The bowl of water, in case you were wondering, was there to plunge the candle into when we were done. I took the candle out and managed to drop it on the table – ear candles can put off quite a flame, let me tell you.

All was well though – I grabbed the flame-throwing candle off the table and dunked the burning end into the bowl. No one was harmed and mom felt that it was a success.

I can report that ear candling really works! She didn’t find a bug, but it did pull some gunk out of her ear.

She felt better and I may add “ear candling” to my resume.

The moral to this story is – don’t be afraid to try new things. Also, ear candling works as long as you’re careful and follow the directions, and keep a bowl of water handy.

Weight a Minute

I’ve never really been one to follow diets or weight loss gimmicks – so I’m a little surprised at myself. I’m trying something new in previously uncharted Doublewide territory.

I’m allowing an electronic gizmo on my phone – an app – to tell me what to do.

This magical little receptor is helping me get healthy, or so they say. It receives information that I feed it, calculates all my points, calories, fat, binomials, monomials, pie charts and the like, and then fusses at me if I veer off course. I mean, who’s the boss here? With one flick of my thumb I could obliterate this little fitness fiend.

I hold up a jelly donut in defiance.

“You’ve exceeded your fat grams today” it tells me. “What’s that in your hand?”

“It’s a donut and I’m not sorry!” I sass back. I feel like I’m getting ready to duel this thing to the death.

I haven’t lived with my mother in years, but I find myself hiding from my phone like a kid who’s about to get into big trouble. I peek out from my spot behind the ‘fridge.

My husband bemoans something he ate in a weak moment and I say, “it’ll be ok – just don’t tell the app.”

A lot of help I am.

My little fitness pal does give me break once in awhile. It calculates my steps and grants me more calories as my exercise increases.
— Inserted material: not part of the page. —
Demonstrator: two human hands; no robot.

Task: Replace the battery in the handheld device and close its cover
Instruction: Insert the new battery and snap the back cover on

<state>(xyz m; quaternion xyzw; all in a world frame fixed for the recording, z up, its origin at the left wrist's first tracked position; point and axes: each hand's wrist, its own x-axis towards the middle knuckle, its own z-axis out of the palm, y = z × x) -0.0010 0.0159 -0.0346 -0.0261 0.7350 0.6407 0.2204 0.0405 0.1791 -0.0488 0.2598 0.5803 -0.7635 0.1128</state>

It’s kinda like getting an E for effort.

Bacon, oh how I miss you. I see a cheat day on my horizon. (I’m not telling the app)

It’s really ok to have a cheat meal once in awhile when you’re dieting. You just don’t want to make it a habit. I’m certainly not an expert, but I think you have to treat yourself sometimes to keep the motivation up.

Just don’t go overboard with it – you don’t want to undo all you’ve achieved in the first week. I started doing all this healthy stuff to support my husband who’s trying to lower his cholesterol and it’s really not all that bad. I recommend the buddy system- it can help make the journey almost fun.😊

I’m not sure the app would approve of the buddy system, though. Its M-O is more like “divide and conquer”… or duel to the death.